Violences policières : exigeons Justice et Vérité pour Babacar Gueye le 4 décembre à Rennes !

Six ans après la mort de Babacar Gueye, tué par un policier, la famille et les proches se battent toujours pour obtenir justice et vérité. Un rassemblement en hommage à Babacar et à tous les victimes de violences policières aura lieu samedi 4 décembre à 14h dans le quartier de Maurepas à Rennes, rue Guy Ropartz.

mardi 30 novembre 2021

Crédit photo : OUEST-FRANCE/ MARC OLLIVIER

Cela fera six ans ce 3 décembre que Babacar Gueye aura été tué de 5 balles par un policier, dans la cage d’escalier de son immeuble. Alors que celui-ci était sujet à des crises d’angoisse et d’auto-mutilation, son colocataire appellera alors les pompiers. Mais c’est une dizaine de policiers, dont 5 membres de la BAC, qui interviendront, et abattront Babacar de cinq balles. Alors que la thèse de légitime défense, avancée par les policiers, sera acceptée de manière expéditive par la justice, aboutissant sur un non-lieu, de véritables expertises, demandées par Awa Gueye, la sœur de Babacar, mettront près de 4 ans pour voir le jour. Ces dernières mettront en évidences d’importantes incohérences dans le récit des policiers : notamment, les balles n’ont pas été tirées de face, mais quatre de profil, et une de dos, mettant à mal la version policière affirmant que Babacar leur aurait foncé dessus. Malgré ces incohérences, le tribunal maintiendra la thèse de la légitime défense. Une conclusion absolument scandaleuse au vu de l’ampleur de ces dernières !

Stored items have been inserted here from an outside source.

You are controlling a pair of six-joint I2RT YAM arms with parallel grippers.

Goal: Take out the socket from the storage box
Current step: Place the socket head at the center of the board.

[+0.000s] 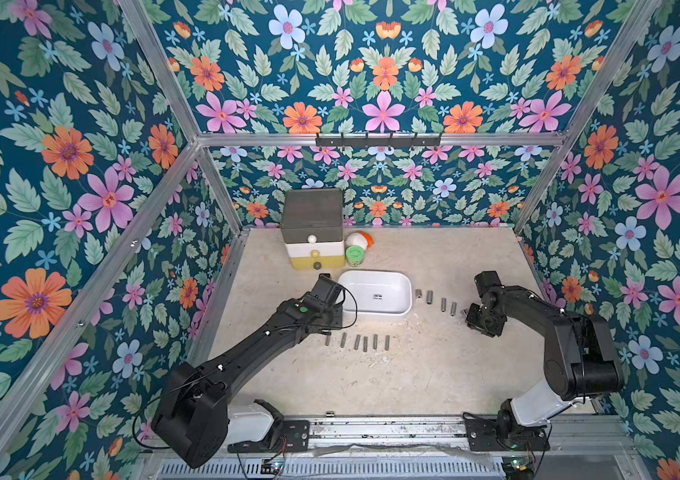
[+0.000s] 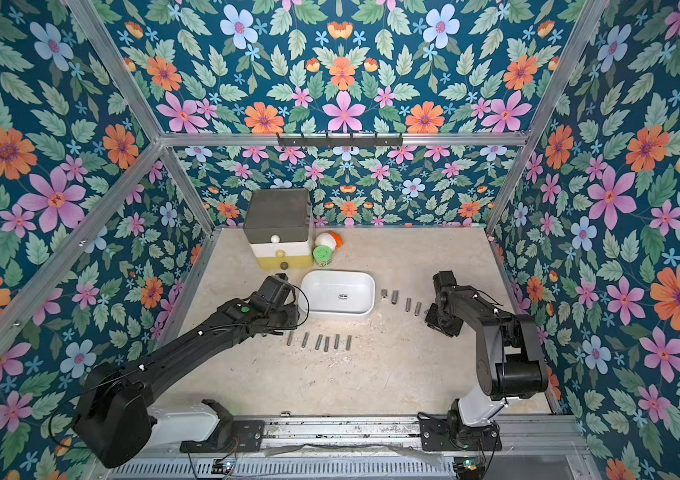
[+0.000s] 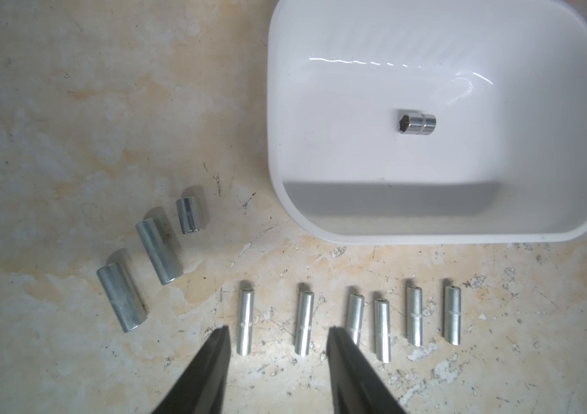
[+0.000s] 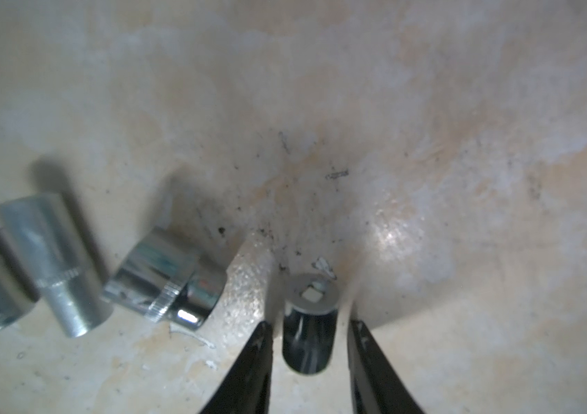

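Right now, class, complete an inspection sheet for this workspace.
Surface: mottled beige tabletop, scuffed.
Job's things: shallow white plastic storage box holds one short chrome socket lying on its side.
Clutter: six slim steel sockets in a row, thicker sockets beside the box, grey, white and yellow drawer tower, green-lidded jar.
Grippers: left gripper open above the slim row; right gripper fingers apart around a dark socket on the tabletop.
Cables: black cable loops beside the box.
Surroundings: floral wallpaper, aluminium frame.

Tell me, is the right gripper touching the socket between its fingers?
Apart. The right wrist view shows a strip of table on each side of the socket, between it and the right gripper's fingers.
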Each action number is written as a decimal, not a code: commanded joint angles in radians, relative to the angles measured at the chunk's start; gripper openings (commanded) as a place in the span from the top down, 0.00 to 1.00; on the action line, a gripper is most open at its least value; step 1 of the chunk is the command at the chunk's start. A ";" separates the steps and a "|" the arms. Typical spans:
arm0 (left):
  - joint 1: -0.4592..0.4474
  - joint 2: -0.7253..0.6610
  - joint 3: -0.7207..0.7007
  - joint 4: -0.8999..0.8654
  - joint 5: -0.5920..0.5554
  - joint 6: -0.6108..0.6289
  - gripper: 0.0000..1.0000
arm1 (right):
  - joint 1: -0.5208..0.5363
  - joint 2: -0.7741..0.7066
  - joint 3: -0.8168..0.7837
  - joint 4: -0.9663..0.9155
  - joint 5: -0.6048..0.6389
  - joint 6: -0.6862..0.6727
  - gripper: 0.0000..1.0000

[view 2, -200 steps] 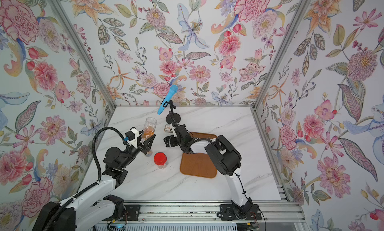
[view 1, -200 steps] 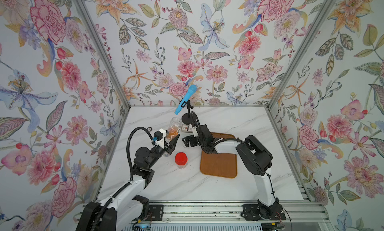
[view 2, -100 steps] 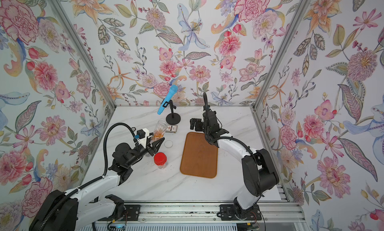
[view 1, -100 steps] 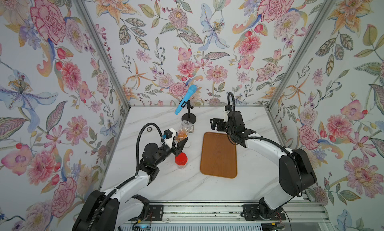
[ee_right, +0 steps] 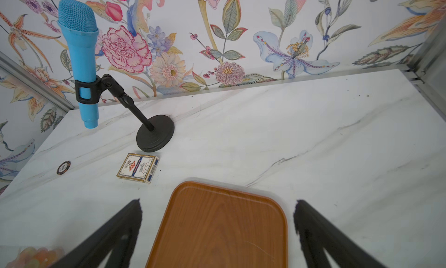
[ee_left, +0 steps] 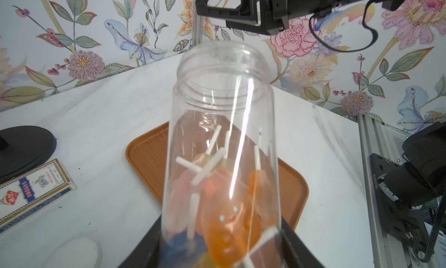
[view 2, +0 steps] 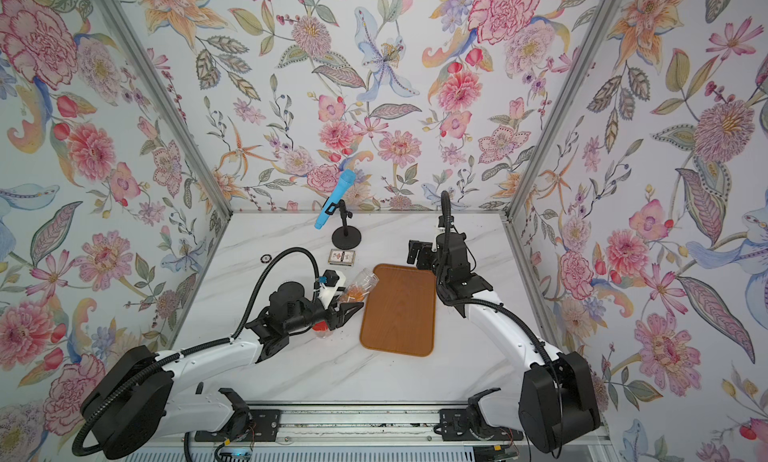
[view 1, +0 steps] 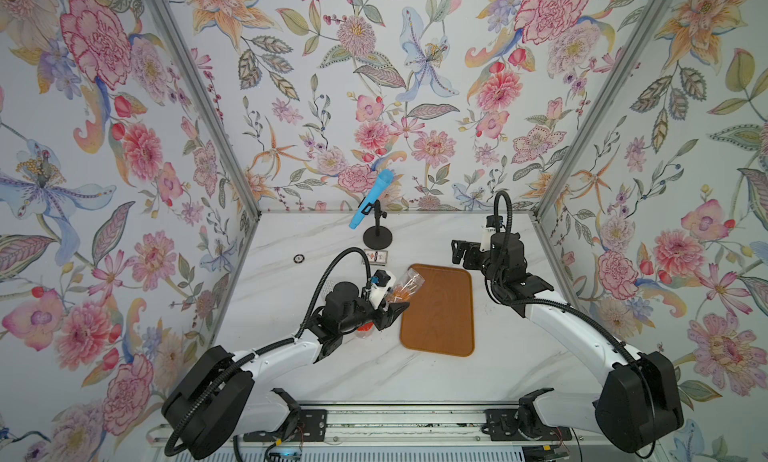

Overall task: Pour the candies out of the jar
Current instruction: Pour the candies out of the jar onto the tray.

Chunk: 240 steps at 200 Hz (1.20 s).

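A clear lidless jar (view 1: 406, 285) (view 2: 360, 284) hangs tilted, its mouth over the left edge of the brown tray (view 1: 440, 331) (view 2: 399, 335). My left gripper (view 1: 392, 303) (view 2: 347, 305) is shut on the jar's lower part. The candies (view 1: 400, 293) (ee_left: 226, 213), orange, pink and blue lollipops on white sticks, lie low inside the jar (ee_left: 222, 98). No candy shows on the tray (ee_left: 144, 153). My right gripper (view 1: 461, 253) (view 2: 415, 254) (ee_right: 217, 204) stands open and holds nothing, above the tray's (ee_right: 217, 230) far end.
A red lid (view 1: 365, 327) (view 2: 320, 326) lies on the table under my left wrist. At the back stand a blue microphone (view 1: 371, 204) (ee_right: 79, 57) on a black stand, a card box (view 1: 376, 256) (ee_right: 138, 168) and a poker chip (view 1: 299, 258) (ee_right: 63, 167).
My left gripper has carried the jar rightward to the tray's edge and tipped it over. My right gripper has drawn away from the jar to the back right.
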 commanded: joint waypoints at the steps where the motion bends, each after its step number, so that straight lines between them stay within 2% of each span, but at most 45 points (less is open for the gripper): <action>1: -0.017 0.035 0.068 -0.088 -0.011 0.028 1.00 | -0.043 -0.085 -0.082 0.035 -0.033 -0.021 0.00; 14: -0.025 0.066 0.105 -0.153 -0.016 0.046 1.00 | -0.072 -0.125 -0.124 0.061 -0.082 -0.019 0.00; 35: -0.038 0.122 0.174 -0.265 -0.037 0.073 1.00 | -0.085 -0.151 -0.149 0.053 -0.086 -0.012 0.00; 83: -0.063 0.243 0.353 -0.518 -0.090 0.139 1.00 | -0.085 -0.137 -0.178 0.076 -0.085 0.026 0.00; 162: -0.082 0.454 0.594 -0.839 -0.132 0.223 1.00 | -0.085 -0.138 -0.218 0.119 -0.121 0.034 0.00; 215: -0.116 0.619 0.886 -1.230 -0.156 0.319 1.00 | -0.086 -0.140 -0.232 0.123 -0.106 0.040 0.00; 240: -0.146 0.704 1.027 -1.404 -0.204 0.344 1.00 | -0.087 -0.138 -0.229 0.134 -0.109 0.046 0.00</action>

Une affaire qui fait écho à une autre sur la ville : Maeva, une accompagnatrice périscolaire de 21 ans, perdra la vie après s’être fait fauché en pleine nuit par une voiture de police, roulant à 70 Km/h en plein centre ville gyrophare et sirène éteinte. Ces deux policiers n’auront écopé que de 10 mois de prison avec sursis, amenant une nouvelle preuve de l’impunité policière dont ceux-ci bénéficient. Plus largement, les familles des victimes de la police n’obtiennent quasiment jamais réparation : la plupart de ces plaintes aboutissent sur des non-lieux ou des peines dérisoires pour les policiers, malgré certaines affaires pouvant durer plusieurs années.

Alors que les gouvernements successifs n’ont fait qu’accentuer les mesures répressives et multiplié les cadeaux à la police, et que ces présidentielles sont marquées par des surenchères de mesures racistes et répressives, il est d’autant plus important d’aller manifester le 4 décembre pour exiger justice et vérité pour Babacar et toutes les victimes de violences policières !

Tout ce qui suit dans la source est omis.